[BRIEF]: Report every line in the records below that holds the word "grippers".

Records from a dataset:
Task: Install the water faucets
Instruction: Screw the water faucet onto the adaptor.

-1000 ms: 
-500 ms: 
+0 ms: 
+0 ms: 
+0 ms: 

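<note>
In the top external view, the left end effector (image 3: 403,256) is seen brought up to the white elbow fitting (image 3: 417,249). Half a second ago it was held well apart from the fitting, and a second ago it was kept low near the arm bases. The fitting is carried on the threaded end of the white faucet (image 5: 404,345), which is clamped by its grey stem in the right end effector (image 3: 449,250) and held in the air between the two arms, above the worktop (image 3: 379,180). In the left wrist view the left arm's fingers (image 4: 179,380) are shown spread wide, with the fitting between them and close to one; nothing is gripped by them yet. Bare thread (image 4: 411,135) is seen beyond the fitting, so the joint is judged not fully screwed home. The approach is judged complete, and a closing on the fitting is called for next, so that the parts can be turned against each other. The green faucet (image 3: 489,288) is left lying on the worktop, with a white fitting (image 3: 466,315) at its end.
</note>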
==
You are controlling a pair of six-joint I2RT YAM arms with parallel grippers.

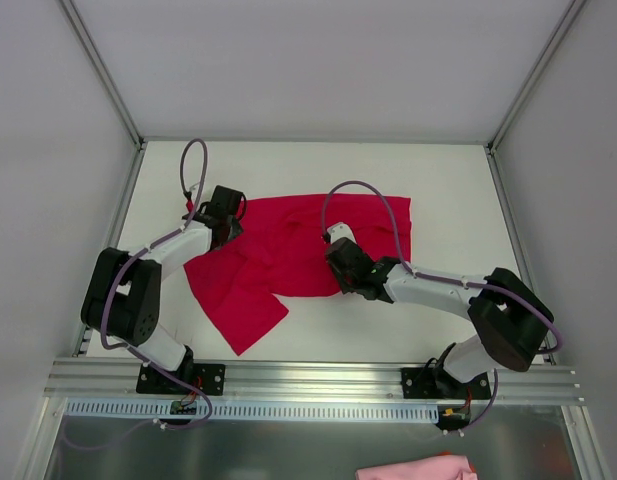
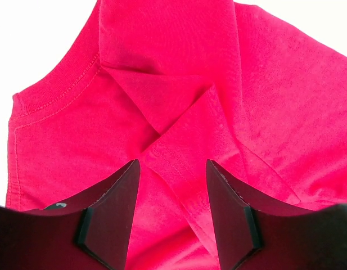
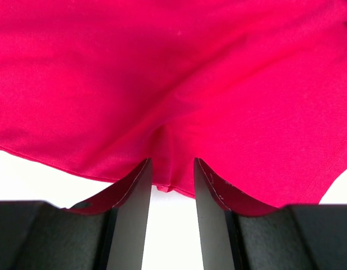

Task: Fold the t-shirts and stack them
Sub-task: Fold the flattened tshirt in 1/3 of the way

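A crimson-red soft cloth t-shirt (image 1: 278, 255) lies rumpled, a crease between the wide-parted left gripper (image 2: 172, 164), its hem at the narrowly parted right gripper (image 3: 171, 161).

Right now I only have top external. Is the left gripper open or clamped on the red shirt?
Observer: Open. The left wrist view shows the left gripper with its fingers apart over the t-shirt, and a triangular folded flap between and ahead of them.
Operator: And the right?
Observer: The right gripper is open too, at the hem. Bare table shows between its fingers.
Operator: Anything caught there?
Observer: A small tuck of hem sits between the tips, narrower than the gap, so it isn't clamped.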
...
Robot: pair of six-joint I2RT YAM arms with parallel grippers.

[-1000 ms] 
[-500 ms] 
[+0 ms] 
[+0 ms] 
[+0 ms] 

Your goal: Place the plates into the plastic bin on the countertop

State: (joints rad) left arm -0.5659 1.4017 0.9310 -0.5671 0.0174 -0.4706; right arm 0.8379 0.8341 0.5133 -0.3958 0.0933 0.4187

[RESULT OF THE TASK]:
You are controlling a pair of six-joint I2RT YAM arms with parallel grippers.
Robot: pair of six-joint I2RT YAM arms with parallel grippers.

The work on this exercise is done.